* [Exercise goal]:
The number of lines with the string "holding" in the listing below is all that should be reported.

* [Input records]:
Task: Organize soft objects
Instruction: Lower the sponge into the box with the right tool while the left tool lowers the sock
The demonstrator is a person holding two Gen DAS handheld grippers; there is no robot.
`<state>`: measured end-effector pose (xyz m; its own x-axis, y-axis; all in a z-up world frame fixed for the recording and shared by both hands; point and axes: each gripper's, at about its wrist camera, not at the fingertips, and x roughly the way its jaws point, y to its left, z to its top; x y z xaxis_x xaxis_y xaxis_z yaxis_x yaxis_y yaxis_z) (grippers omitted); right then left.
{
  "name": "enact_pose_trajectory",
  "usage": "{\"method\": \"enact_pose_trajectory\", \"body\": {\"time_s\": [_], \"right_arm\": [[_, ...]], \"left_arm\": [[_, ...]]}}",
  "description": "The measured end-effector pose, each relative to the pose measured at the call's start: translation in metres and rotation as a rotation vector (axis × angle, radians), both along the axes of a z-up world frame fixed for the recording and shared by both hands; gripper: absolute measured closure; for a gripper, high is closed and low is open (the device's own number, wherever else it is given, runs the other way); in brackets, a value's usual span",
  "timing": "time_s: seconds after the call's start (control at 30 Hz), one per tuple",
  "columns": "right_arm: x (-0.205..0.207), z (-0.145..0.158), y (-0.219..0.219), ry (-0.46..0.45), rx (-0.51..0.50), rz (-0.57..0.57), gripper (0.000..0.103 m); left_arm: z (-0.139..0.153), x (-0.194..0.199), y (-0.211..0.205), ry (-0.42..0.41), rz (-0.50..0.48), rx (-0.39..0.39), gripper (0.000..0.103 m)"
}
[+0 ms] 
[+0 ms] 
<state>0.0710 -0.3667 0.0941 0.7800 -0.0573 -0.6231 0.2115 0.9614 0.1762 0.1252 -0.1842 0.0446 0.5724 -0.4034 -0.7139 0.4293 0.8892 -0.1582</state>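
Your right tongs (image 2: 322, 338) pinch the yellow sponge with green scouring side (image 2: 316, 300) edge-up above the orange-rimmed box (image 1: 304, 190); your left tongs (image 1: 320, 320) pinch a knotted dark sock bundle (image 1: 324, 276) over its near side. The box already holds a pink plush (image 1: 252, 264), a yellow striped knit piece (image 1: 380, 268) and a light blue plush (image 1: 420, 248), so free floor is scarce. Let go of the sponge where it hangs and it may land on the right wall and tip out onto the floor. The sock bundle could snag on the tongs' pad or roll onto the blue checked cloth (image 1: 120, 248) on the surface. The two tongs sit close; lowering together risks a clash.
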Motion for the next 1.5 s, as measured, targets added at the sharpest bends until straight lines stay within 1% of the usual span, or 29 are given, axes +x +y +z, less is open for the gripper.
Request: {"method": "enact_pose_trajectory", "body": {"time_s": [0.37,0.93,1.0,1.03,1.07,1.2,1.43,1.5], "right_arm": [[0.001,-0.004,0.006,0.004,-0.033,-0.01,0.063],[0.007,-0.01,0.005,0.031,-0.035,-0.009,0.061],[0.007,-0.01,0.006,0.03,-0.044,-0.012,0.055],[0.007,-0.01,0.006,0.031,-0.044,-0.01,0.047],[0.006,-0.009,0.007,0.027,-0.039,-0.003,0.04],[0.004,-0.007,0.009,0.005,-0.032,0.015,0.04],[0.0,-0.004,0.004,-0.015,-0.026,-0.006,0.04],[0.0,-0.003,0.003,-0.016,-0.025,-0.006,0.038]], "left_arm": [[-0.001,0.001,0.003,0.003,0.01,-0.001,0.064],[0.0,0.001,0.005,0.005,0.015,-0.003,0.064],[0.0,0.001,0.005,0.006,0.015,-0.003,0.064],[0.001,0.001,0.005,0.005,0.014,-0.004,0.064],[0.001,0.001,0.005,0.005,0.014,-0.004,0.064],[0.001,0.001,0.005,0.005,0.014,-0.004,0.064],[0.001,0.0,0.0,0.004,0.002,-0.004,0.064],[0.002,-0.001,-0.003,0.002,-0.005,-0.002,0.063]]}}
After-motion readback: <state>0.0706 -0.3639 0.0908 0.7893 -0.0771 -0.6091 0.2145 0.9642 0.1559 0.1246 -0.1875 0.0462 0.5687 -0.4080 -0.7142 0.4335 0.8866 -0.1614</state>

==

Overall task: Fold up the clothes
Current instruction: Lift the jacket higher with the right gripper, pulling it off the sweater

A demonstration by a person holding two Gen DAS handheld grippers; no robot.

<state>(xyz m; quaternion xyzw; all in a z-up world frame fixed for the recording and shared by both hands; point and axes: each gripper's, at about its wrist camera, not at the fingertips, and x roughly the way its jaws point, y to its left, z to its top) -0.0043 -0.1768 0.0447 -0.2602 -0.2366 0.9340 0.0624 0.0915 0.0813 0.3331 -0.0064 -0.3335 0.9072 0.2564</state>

* [Exercise output]:
2